Each line below that contains "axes" should be counted. Give only the total.

>>>>>

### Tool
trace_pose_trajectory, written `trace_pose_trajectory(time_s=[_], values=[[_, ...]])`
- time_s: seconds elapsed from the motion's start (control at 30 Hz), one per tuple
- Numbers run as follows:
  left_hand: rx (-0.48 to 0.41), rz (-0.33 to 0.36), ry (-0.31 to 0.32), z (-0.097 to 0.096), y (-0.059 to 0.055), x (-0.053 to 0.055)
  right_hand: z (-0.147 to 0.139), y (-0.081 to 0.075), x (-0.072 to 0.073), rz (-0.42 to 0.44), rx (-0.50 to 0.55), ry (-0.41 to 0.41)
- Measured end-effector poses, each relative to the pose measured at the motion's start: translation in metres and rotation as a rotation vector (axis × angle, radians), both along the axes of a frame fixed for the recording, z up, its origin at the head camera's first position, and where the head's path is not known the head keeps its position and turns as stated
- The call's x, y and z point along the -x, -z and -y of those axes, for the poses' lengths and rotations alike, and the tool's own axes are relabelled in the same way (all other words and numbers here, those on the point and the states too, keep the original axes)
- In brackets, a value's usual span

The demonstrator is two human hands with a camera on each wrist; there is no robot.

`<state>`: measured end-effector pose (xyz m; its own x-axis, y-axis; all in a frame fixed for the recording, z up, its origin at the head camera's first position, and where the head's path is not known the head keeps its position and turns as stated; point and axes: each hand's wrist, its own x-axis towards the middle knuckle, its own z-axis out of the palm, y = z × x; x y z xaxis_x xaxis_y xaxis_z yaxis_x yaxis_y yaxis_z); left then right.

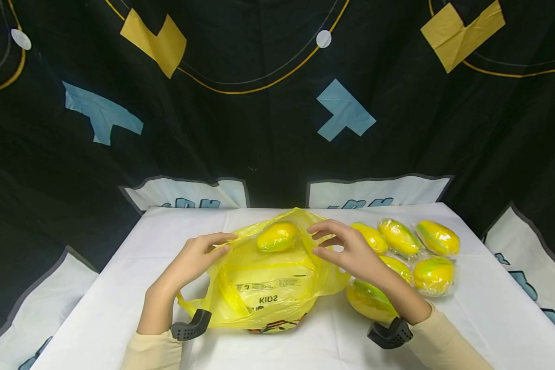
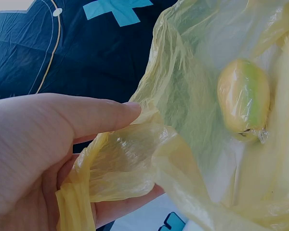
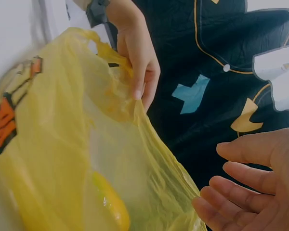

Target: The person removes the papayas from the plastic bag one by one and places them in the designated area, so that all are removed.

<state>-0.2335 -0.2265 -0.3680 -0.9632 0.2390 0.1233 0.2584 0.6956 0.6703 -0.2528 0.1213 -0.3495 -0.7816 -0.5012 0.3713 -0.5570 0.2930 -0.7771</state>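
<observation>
A thin yellow plastic bag (image 1: 277,275) with printing lies on the table, its mouth spread toward the back. Inside it is a yellow-green mango (image 1: 277,237) in clear wrap, also showing in the left wrist view as a wrapped mango (image 2: 244,98). My left hand (image 1: 195,258) holds the bag's left rim; the left wrist view has its thumb (image 2: 120,113) on top of the film and fingers beneath. My right hand (image 1: 344,246) is at the opposite rim with nothing in its grasp. Its fingers (image 3: 238,195) are spread loosely, fingertips right at the bag's edge.
Several more wrapped mangoes (image 1: 437,237) lie on the right of the white table (image 1: 97,303), partly behind my right forearm. One mango (image 1: 370,303) is close beside the bag. Behind the table hangs a black cloth (image 1: 259,139) with coloured shapes.
</observation>
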Motion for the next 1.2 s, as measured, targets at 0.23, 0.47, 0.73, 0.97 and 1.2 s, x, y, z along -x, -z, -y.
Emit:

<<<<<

> _ANSWER TO THIS PROBLEM_
3